The historical, cultural, and political context of Israel’s expulsion and oppression of Palestinians is crucial in understanding what led to this moment - a moment that calls upon all of us to educate ourselves, act on what we learn, and join the awe-inspiring multiracial and multiethnic movement work pushing for Palestinian self-determination.This movement work is tethered to the activism that gave rise to the first College of Ethnic Studies at San Francisco State University in 1969. The young activists also included Arab Americans who, following the 1967 Arab-Israeli War, demanded alongside others that the field include transnational struggles in its vision. Their politicization in solidarity with the politicization of Black, Indigenous, Asian, Pacific Islander, Latinx, and other students of color has shaped and continues to shape the public discourse around Palestine. We see the beautiful results of this labor in recent weeks with the mass protests that

have filled the streets of cities around the world, a stark and visual counter to the negligent rhetoric of mainstream media outlets that attempt, but do not succeed, in erasing and silencing this movement.

This statement acknowledges the devastation of the past weeks yet is grounded in hope: hope for a world that is compassionate to the struggles of all oppressed people.
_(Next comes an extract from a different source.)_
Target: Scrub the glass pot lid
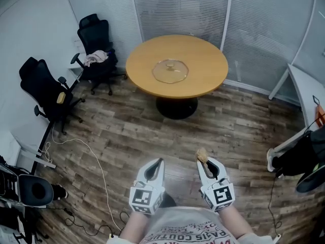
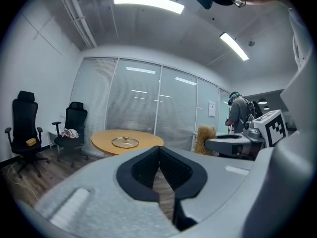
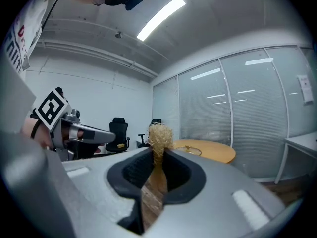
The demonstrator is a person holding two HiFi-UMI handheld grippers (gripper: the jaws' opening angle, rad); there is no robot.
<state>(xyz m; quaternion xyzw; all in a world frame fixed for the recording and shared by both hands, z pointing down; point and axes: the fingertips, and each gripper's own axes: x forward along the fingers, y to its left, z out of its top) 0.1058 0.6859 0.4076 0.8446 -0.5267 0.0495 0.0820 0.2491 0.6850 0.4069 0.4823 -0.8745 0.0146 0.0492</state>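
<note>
The glass pot lid [image 1: 170, 70] lies flat on the round wooden table [image 1: 203, 80], far ahead of both grippers; it also shows small in the left gripper view as the lid [image 2: 125, 142]. My left gripper [image 1: 157, 161] is held low over the floor, its jaws closed together with nothing between them. My right gripper [image 1: 203, 161] is shut on a straw-coloured scrub brush [image 1: 201, 154], whose bristly tuft [image 3: 159, 137] sticks out past the jaw tips. Both grippers are well short of the table.
Two black office chairs [image 1: 97, 47] [image 1: 45, 93] stand at the left, one with a cloth on its seat. A white cable [image 1: 96, 164] trails over the wood floor. A white desk [image 1: 307, 93] and dark bags [image 1: 299, 156] are at the right. Glass partition walls close the room behind the table.
</note>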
We uplift the words of all the activists, organizers, thinkers, and students who pave the way for us to imagine a liberated Palestine. In the words of renowned Black feminist and political activist Angela Davis,“And so if we say abolish the prison-industrial complex, as we do, we should also say abolish apartheid, and end the occupation of Palestine!” In this spirit, we strongly and continually condemn the violence against the Palestinian people and the US government’s relentless support for the state of Israel. We call upon the CSU Chancellor's office, the Board of Trustees, and CSU administration as a whole to denounce these horrific actions, call for an immediate ceasefire of Gaza, and demand the US government stop funding genocide in Palestine. We support the actions and needs of Palestinian student and activist groups who bravely fight for a just world everyday despite the retaliations they face by their universities and employers. These students know that our freedom is dependent on the freedom of all oppressed people, which necessitates a free Palestine now and a free Palestine always.

We support the statement made by the CSUSB Center for the Study of Muslim and Arab Worlds, and we would like to share the All Out for Palestine digital toolkit created by the Palestinian Feminist Collective. Knowledge is power.